Pysche Bend, Wentworth, Broken Hill


 21st January 2013 to 8th February 2013

We arrived at a free camp spot called Psyche Bend, which is 12km’s south east of Mildura on 21st Jan. To say we were delighted as soon as we arrived is an understatement. There is nothing quite like camping beside the beautiful mighty Murray River. It was a warm day when we arrived, but from our previous experience of travelling in the heat, we elected to leave Hopetoun early and arrived at Psyche Bend at 10.30 in the morning to avoid the worst of the heat while we travelled. It was only a 2 hr trip, but we were able to set up early, do some necessary food shopping and enjoy the remainder of day on the river.

This particular spot is only for self sufficient campers, no toilets or fresh water, but only a 10 min drive to get fresh water and supplies. It is also a spot which is steeped in history, probably not surprising given that it is on the Murray. Psyche Bend houses Psyche Pump Station which irrigates and drains water via electric driven pumps, but was originally irrigated via a magnificent pump and steam engine, built in England and transported to Australia in 1891. It was fully operational until 1959. It was restored and is now maintained by the Sunraysia Steam Preservation Society. It is the only steam driven Tangye operational pump of its type in the world. The pump station is open 3 days a week for visitors and is only operational 6 days a year. Unfortunately we missed out on the operational days, but were able to visit the site, only 200 metres from where were camped. A truly great piece of our history, inspired by one Alfred Deakin, who enticed two Canadian brothers, who were developing irrigation systems in Southern California, to come to Australia to develop the Mildura Irrigation system. History lesson over!

We have met some wonderful people here. Shirley and Sandy from Deception Bay in Queensland , who have done quite a bit of travelling,  stayed for a couple of nights and were about halfway through this particular part of their trip which was to travel the length of the Murray via the road. They were headed to Renmark after they left here and going all the way to Goolwa at the mouth of the Murray. Del and Ron from the central coast of New South Wales have been travelling since mid December through NSW. We enjoyed a delightful night of drinks and talking with them. They are continuing to travel later this year, so maybe we will catch up with them again somewhere.

Camping on the Murray is truly a great experience and I know many of you have done this. I just love watching all the activity, including houseboats, speedboats, water skiers, fishing boats and jet skis. Then when we get on in our Hobie, include kayaks, canoes etc. The weather was beautiful for the 11 days we were here and we were able to swim every day. The only thing we didn’t see for a week was a paddle wheel boat, until the Sunday before we left. Then around the bend we could see a paddle wheel boat coming. We were very excited and just after it passed our site it moored on the opposite side of the river. Greg and I waited a little while, and then we put the Hobie in and paddled across to have a better look at it. As we approached the owners of the Shiralee, Max and Marj came out on deck, we had a brief chat and then they invited us aboard to have a look. An invitation that could not be resisted.
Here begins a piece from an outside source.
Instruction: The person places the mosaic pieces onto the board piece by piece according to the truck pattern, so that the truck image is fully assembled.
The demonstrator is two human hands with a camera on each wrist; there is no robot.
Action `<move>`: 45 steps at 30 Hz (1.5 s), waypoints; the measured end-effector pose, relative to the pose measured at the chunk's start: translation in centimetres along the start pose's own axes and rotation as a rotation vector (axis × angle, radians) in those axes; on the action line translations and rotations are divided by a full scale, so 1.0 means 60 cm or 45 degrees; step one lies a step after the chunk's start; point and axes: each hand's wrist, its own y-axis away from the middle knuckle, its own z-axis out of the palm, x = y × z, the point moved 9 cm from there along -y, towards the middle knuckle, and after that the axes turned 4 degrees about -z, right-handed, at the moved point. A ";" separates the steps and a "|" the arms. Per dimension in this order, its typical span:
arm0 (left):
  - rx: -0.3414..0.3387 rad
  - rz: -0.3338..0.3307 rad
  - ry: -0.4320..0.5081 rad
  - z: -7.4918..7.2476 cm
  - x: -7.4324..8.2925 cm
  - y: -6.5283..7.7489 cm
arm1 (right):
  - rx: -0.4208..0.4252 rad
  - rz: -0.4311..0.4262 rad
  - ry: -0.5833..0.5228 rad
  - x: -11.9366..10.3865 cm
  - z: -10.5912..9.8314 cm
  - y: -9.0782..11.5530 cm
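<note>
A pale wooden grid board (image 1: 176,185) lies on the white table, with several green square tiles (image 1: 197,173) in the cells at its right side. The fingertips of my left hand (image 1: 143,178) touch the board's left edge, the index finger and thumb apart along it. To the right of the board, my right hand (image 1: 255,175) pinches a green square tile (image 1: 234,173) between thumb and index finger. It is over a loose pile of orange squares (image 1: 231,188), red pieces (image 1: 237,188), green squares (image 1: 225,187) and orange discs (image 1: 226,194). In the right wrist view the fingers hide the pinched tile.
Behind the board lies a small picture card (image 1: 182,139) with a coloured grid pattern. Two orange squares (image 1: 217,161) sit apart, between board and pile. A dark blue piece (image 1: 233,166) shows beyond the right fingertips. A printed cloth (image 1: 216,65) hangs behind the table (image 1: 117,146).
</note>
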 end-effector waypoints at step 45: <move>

Max built the Shiralee, it took him two years and they launched her in 2000. She is a truly beautiful vessel and we were privileged to be invited by Marj and Max to have tea with them aboard her. We were totally rapt and couldn’t believe what a wonderful experience it was. The Shiralee is certainly a credit to them both. We not only enjoyed tea with them but a couple of hands of 500, we hadn’t played for a while so it was great fun. Thank you again Max and Marj.

We loved staying at this spot on the Murray and our Hobie was put to good use. What better place than the Murray for a paddle/pedal.
Australia Day on the Murray at Pysche Bend

I see a full moon rising on the Murray

Our campsite at Psyche Bend from the Hobie

The Southern Cross beneath the Southern Cross

The beautiful  Shiralee

The beautiful Shiralee

Psyche Bend old pump station
We left Psyche Bend on 30th January to spend a few nights at Wentworth. Of course it is only a 41 km trip from Mildura, but it is a town worth visiting for its historical charm. Again we found a free camping spot just beyond the boat ramp, about 2 kms from town. Wentworth is another town which is steeped in history; the first fact is that it was shortlisted to become Australia’s capital because of the Darling River/Murray River confluence (where both rivers meet).  It was one of the busiest ports during the Riverboat era, with sometimes more than 31 vessels in port at one time. We visited the Old Wentworth Gaol and the site where they are renovating the old PS Ruby. What a magnificent vessel she must have been in her heyday.

We were camped only 1 km from the Loch and Weir and were lucky enough to see two vessels come through the loch. It is something both Greg and I had never seen before and it was really interesting. Sometimes we get really excited about the simple things. One of the houseboats had numerous attempts at getting out of the loch because the strong wind kept pushing it into the side of the loch and as it was so shallow at that point it wouldn’t have been able to get out. They eventually had to tie her up on the opposite side to give her room to get out and although very interesting to watch it must have been a bit embarrassing for the owners of the vessel.
The Darling (closest to camera) meets the mighty Murray

The mens cell block at Wentworth Gaol

The beautiful old PS Ruby undergoing renovations
On Saturday 2nd Feb we packed up and left for Broken Hill. There are few free camp spots around this area, so we stayed at the Lakeview Caravan Park. Broken Hill is not the prettiest town in the world, in fact I think it is downright ugly, but don’t let that fool you into thinking there is nothing to see. It is a surprising collection of old buildings, beautiful landscapes, wonderful museums and once again a fascinating history. There is a lot to discover here and we tried our best to see most of it. I will attempt to enlighten you about a few of the places we visited.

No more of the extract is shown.